Note: Because BSA is present as a blocking agent in Antibody Diluent 2, you should use the Peggy Sue Charge Antibody Diluent (ProteinSimple, 040-309) in place of Antibody Diluent 2 for making antibody dilutions and for blocking.

Briefly, the primary antibody was diluted 1:100 in Charge Antibody Diluent and incubated for 120 minutes, and then Goat-Anti-Rabbit HUX HRP Secondary Antibody (ProteinSimple, 041-081) was diluted to 1X in Charge Antibody Diluent and incubated for 60 minutes. This resulted in a broad range of precise BSA detection (Figure 6).

Detection of BSA on Peggy Sue using an anti-BSA antibody

Figure 6. Detection of BSA on Peggy Sue using an anti-BSA antibody. The numbers represent the BSA signal or peak area in counts per second.

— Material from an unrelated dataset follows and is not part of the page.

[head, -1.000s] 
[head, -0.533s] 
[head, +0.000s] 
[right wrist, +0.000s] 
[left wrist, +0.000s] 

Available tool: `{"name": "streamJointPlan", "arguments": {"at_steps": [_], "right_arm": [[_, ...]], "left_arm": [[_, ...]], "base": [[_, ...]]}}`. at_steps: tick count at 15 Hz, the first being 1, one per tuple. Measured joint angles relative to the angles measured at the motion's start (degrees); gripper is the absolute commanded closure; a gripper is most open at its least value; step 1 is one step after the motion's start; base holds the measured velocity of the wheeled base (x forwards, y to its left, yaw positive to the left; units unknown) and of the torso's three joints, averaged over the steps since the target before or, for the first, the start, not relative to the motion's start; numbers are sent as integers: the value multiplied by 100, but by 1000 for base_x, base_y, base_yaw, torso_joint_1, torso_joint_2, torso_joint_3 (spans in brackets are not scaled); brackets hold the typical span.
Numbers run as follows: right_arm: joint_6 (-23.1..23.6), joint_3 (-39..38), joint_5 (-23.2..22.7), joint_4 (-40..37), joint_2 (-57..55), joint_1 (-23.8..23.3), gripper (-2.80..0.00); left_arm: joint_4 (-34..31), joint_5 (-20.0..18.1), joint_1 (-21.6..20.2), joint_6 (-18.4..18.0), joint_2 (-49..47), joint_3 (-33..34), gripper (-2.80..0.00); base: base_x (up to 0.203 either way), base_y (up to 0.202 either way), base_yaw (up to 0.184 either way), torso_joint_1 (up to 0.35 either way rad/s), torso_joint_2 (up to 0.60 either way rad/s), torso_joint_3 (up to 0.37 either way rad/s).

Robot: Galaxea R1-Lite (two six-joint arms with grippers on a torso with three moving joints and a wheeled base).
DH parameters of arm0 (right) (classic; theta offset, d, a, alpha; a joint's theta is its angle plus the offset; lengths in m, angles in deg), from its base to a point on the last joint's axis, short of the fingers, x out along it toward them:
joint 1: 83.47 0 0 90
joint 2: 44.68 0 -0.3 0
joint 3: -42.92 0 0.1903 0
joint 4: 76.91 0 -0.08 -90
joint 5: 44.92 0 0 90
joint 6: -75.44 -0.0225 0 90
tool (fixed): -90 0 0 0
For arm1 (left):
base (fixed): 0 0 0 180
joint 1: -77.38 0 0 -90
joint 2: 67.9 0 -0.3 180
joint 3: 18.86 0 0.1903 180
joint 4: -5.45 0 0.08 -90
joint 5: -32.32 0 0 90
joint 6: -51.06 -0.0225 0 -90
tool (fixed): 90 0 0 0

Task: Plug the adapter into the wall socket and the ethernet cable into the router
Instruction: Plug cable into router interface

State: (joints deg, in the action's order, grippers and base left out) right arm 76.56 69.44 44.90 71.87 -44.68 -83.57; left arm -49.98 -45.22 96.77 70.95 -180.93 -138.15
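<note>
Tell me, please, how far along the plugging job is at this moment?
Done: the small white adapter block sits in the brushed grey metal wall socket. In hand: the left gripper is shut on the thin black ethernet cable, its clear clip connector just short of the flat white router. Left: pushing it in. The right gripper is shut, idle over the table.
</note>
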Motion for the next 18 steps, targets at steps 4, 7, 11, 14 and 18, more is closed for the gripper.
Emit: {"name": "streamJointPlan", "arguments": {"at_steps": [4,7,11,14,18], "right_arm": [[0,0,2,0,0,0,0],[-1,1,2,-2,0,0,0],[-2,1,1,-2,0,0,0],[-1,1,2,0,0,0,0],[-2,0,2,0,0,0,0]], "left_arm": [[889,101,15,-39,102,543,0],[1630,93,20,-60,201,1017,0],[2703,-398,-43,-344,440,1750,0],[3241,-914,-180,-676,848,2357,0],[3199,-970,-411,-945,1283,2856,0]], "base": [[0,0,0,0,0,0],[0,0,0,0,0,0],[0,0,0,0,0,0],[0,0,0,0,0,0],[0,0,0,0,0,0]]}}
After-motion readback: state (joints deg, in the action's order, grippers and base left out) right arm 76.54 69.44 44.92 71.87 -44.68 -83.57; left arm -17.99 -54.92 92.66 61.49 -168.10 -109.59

Simple Western lets you screen large sample sizes quickly while eliminating the manual washing and incubation steps of traditional ELISAs and Western blots. To get you started on your Simple Western with little to no optimization, this present work describes a toolkit for screening some of the most commonly used epitope tags and contaminating proteins. Of course, the Simple Western platform is not limited to the antibodies listed here; any of these antibodies may be swapped out with your antibody of interest to meet your needs. No matter the antibody and target antigen you choose, the straightforward protocol described here will remain essentially the same.

  1. Loughney et al. (2014) Residual bovine serum albumin (BSA) quantitation in vaccines using automated capillary western technology Analytical Biochemistry 461:49-58. PMID: 24841366.

  2. World Health Organization (2013) WHO Expert Committee on Biological Standardization World Health Organ Tech Rep Ser 979:1-366. PMID: 24340361.